■ **What is required**: In the listing below, find each line containing "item" and report it.

══ Materials provided

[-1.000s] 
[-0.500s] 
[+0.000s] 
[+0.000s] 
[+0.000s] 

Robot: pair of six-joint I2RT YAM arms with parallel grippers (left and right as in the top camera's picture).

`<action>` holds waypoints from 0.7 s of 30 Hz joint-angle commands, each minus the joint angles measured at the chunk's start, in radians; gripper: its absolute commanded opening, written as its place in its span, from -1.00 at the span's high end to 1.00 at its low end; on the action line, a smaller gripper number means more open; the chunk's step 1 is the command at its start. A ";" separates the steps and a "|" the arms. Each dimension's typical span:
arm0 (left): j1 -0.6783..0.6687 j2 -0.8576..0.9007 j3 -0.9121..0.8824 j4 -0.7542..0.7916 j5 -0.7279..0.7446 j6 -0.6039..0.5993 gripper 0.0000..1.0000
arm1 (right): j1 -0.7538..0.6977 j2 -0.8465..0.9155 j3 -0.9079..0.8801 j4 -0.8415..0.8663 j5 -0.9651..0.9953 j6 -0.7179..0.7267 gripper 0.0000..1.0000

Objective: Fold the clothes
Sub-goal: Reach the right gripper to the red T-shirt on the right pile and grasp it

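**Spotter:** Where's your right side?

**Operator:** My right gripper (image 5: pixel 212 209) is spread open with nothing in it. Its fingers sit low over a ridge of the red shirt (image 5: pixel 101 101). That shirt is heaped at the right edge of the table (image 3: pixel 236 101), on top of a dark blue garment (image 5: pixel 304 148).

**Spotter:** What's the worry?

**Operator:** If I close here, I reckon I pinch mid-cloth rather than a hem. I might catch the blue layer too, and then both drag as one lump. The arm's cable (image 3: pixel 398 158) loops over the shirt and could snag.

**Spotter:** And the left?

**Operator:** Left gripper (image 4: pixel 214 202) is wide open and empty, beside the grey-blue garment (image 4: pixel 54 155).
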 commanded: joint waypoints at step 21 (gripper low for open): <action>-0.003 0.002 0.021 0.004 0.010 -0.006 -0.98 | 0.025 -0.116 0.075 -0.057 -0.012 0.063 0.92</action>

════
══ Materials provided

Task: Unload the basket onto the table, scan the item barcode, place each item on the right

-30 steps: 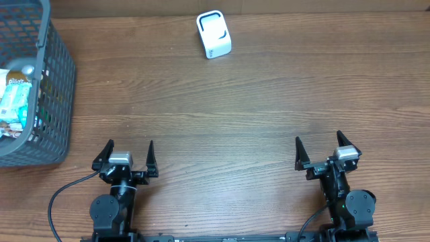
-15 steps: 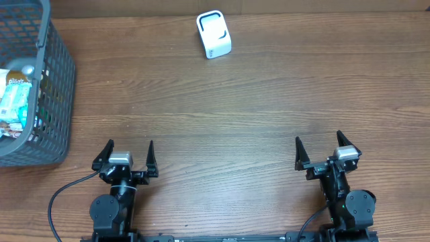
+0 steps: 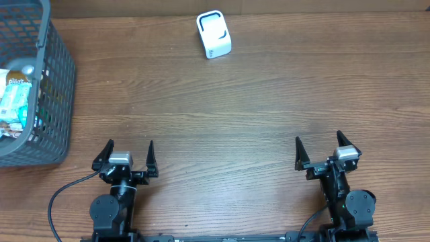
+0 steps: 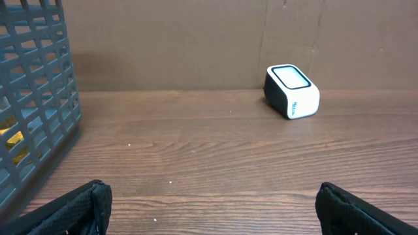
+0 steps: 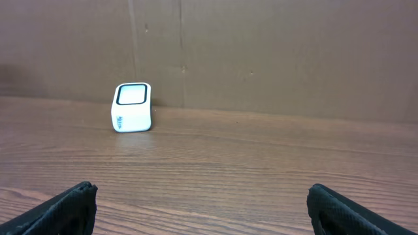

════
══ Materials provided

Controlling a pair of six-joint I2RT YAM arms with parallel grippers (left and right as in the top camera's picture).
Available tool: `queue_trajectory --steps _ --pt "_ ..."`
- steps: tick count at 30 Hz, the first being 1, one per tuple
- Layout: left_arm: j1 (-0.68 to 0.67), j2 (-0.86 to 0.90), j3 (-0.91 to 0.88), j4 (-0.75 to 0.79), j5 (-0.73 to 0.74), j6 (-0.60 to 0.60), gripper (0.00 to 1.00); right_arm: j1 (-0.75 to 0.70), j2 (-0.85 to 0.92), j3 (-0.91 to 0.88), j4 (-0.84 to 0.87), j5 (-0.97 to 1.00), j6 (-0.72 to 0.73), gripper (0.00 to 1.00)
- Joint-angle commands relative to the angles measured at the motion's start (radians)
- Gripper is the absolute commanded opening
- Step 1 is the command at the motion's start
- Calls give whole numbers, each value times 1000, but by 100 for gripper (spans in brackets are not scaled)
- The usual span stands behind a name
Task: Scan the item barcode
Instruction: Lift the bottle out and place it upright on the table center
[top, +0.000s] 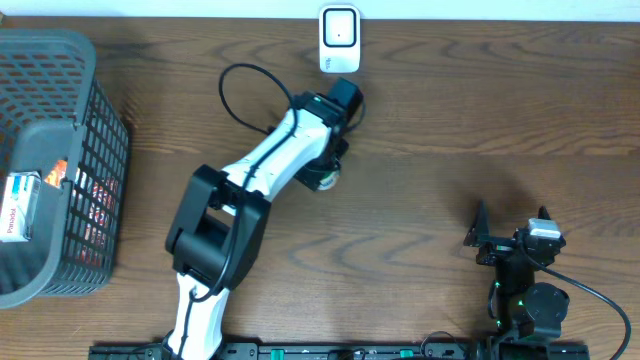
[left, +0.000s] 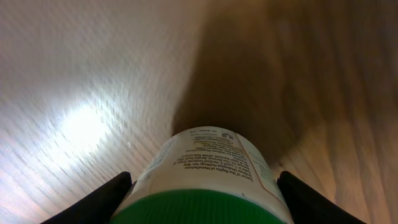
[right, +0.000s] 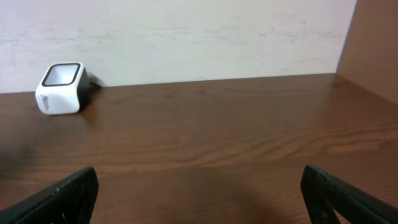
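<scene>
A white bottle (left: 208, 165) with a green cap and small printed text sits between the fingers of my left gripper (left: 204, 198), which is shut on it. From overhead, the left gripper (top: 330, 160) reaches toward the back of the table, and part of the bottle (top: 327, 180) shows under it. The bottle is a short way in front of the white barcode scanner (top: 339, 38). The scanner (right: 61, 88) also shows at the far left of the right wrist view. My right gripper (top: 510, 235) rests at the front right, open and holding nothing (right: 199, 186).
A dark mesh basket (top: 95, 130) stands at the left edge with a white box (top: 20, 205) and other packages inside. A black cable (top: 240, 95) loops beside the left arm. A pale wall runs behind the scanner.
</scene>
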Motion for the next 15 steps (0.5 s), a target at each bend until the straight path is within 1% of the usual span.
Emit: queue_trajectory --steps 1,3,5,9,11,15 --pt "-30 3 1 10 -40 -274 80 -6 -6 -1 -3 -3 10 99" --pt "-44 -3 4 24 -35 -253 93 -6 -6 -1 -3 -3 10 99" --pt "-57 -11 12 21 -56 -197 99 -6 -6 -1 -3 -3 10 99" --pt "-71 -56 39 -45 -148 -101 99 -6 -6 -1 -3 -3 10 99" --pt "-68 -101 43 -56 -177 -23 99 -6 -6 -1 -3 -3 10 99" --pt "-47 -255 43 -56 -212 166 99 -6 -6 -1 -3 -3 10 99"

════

■ **Answer to this problem**:
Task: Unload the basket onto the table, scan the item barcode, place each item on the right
Task: Scan the item barcode

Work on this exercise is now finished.